Hide code cell source

%matplotlib inline
%load_ext autoreload
%autoreload 2
import warnings

warnings.filterwarnings(
    "ignore",
    message="plotting functions contained within `_documentation_utils` are intended for nemos's documentation.",
    category=UserWarning,
)

Download

This notebook can be downloaded as 05_visual_coding-users.ipynb. See the button at the top right to download as markdown or pdf.

Exploring the Allen Institute’s Visual Coding dataset#

This notebook has had all its explanatory text removed and has not been run. It is intended to be downloaded and run locally (or on the provided binder), working through the questions with your small group.

This notebook serves as a group project: in groups of 4 or 5, you will analyze data from the Visual Coding - Neuropixels dataset, published by the Allen Institute. This dataset uses extracellular electrophysiology probes to record spikes from multiple regions in the brain during passive visual stimulation.

To start, we will focus on the activity of neurons in the visual cortex (VISp) during passive exposure to full-field flashes of color either black (coded as “-1.0”) or white (coded as “1.0”) in a gray background. If you have time, you can apply the same procedure to other stimuli or brain areas.

In this notebook, the pre-filled section will first select visually responsive neurons in area VISp. Then, you will fit GLMs to the selected neurons using nemos.

As this is the last notebook, the instructions are a bit more hands-off: you will make more of the modeling decisions yourselves. As a group, you will use your neuroscience knowledge and the skills gained over this workshop to decide:

  • How to avoid overfitting.

  • What features to include in your GLMs.

  • Which basis functions (and parameters) to use for each feature.

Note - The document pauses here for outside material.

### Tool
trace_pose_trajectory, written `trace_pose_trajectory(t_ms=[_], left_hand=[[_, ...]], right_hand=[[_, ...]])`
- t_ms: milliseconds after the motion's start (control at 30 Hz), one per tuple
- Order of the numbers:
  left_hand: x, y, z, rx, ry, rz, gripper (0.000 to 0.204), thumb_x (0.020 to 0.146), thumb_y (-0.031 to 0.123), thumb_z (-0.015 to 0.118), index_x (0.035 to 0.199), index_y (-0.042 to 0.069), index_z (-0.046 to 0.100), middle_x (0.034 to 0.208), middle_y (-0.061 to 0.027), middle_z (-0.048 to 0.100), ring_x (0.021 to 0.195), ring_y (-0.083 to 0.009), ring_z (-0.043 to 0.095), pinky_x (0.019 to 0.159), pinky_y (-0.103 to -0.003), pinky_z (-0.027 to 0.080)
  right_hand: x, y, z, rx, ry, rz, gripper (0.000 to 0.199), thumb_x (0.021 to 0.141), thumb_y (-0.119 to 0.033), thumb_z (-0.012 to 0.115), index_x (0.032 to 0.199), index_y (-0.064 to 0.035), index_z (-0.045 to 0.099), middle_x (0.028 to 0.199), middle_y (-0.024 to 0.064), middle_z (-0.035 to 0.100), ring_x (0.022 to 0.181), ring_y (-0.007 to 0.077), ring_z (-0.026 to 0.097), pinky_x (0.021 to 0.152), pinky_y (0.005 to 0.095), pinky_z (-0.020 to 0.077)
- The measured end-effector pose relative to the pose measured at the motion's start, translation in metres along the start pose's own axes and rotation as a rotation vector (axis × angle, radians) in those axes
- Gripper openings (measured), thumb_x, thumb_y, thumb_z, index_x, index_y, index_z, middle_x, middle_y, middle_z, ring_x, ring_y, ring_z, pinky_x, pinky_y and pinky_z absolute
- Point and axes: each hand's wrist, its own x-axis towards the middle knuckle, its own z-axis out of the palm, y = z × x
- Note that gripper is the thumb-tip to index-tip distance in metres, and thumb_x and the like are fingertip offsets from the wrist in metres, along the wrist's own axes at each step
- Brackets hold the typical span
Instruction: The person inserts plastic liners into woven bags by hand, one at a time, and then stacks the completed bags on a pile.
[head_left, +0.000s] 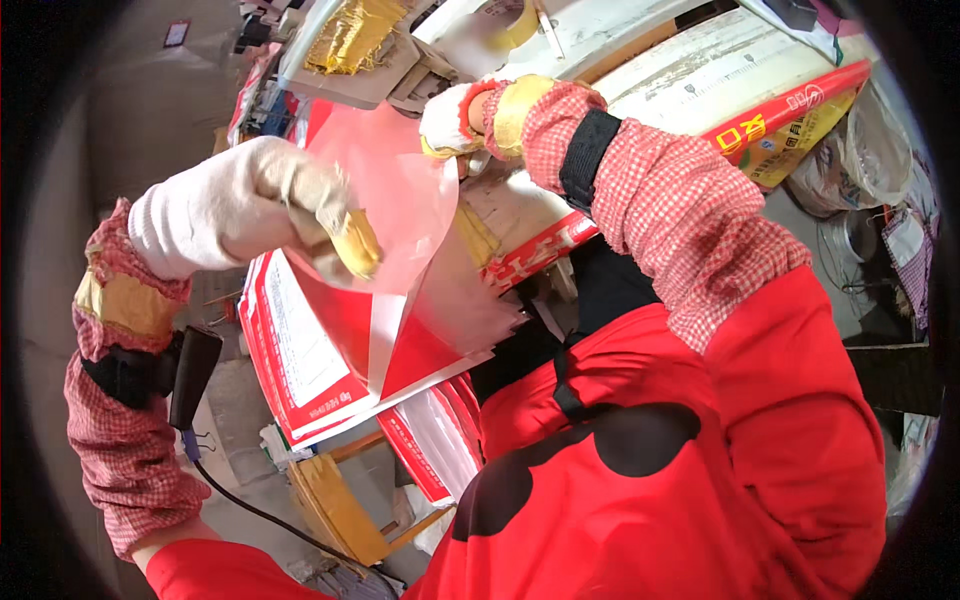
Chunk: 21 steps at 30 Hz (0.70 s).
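Head view, one frame. Left hand (240, 205), white cotton glove w/ yellowed fingertips, sits left of centre; thumb and forefinger pressed together, pinching lower left edge of a translucent red film sheet (395, 195). Right hand (460, 118), same glove type, upper centre of frame, fingers curled shut on sheet's top right corner; exact finger positions partly hidden by cuff. Sheet hangs stretched betw. both hands, centre of frame, lifted above a stack of red-and-white printed bags (320, 350) lying centre-left and lower. Both forearms in red-checked sleeve covers (680, 230) w/ black bands; yellow tape at wrists. Black device w/ cable (195, 375) clipped at left forearm, lower left. Red garment w/ black patches (680, 470) fills lower right. White curved machine housing (700, 70) at top right; red-and-yellow sack (790, 125) beside it. Yellow-taped wooden frame (335, 505) at bottom centre-left
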Motion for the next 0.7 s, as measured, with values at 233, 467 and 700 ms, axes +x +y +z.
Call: trace_pose_trajectory(t_ms=[233, 467, 700], left_hand=[[0.026, 0.033, 0.041, 0.426, -0.137, -0.207, 0.053, 0.075, 0.018, 0.068, 0.122, 0.005, 0.047, 0.11, -0.0079, 0.057, 0.099, -0.0168, 0.053, 0.084, -0.029, 0.044], [0.052, -0.003, 0.038, 0.584, -0.038, 0.305, 0.027, 0.086, 0.012, 0.05, 0.111, 0.002, 0.055, 0.083, -0.0069, 0.064, 0.083, -0.0193, 0.061, 0.076, -0.03, 0.048], [-0.003, 0.008, 0.077, 1.183, -0.367, -0.733, 0.045, 0.073, 0.05, 0.058, 0.08, 0.007, 0.068, 0.073, -0.0084, 0.064, 0.072, -0.0264, 0.062, 0.065, -0.035, 0.048]], right_hand=[[-0.002, 0.004, 0.012, -0.287, 0.09, 0.039, 0.023, 0.073, -0.02, 0.054, 0.086, -0.0044, 0.065, 0.083, 0.0146, 0.064, 0.074, 0.0313, 0.062, 0.067, 0.0389, 0.0482], [0.01, -0.004, 0.021, -0.3, 0.177, 0.021, 0.024, 0.073, -0.023, 0.053, 0.084, -0.0052, 0.066, 0.083, 0.0151, 0.064, 0.074, 0.03, 0.062, 0.065, 0.0392, 0.0483], [0.018, 0.008, 0.026, 0.159, -0.002, 0.235, 0.024, 0.064, -0.021, 0.064, 0.087, -0.012, 0.066, 0.081, 0.0063, 0.066, 0.06, 0.0201, 0.062, 0.059, 0.036, 0.0503]])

  • How to regularize your features.

  • How to evaluate your model.

At the end of this session, we will regroup to discuss the decisions people made and evaluate each others’ models.

import workshop_utils
# Import everything
import jax
import matplotlib.pyplot as plt
import numpy as np
import pynapple as nap

# configure pynapple to ignore conversion warning
nap.nap_config.suppress_conversion_warnings = True

import nemos as nmo

# some helper plotting functions
from nemos import _documentation_utils as doc_plots

import matplotlib as mpl
from matplotlib.ticker import MaxNLocator
from scipy.stats import gaussian_kde
from matplotlib.patches import Patch

# configure plots some
plt.style.use(nmo.styles.plot_style)

Downloading and preparing data#

In this section, we will download the data and extract the relevant parts for analysis and modeling. This section is largely presented to you as is, so that you can get to the substantive sections more quickly.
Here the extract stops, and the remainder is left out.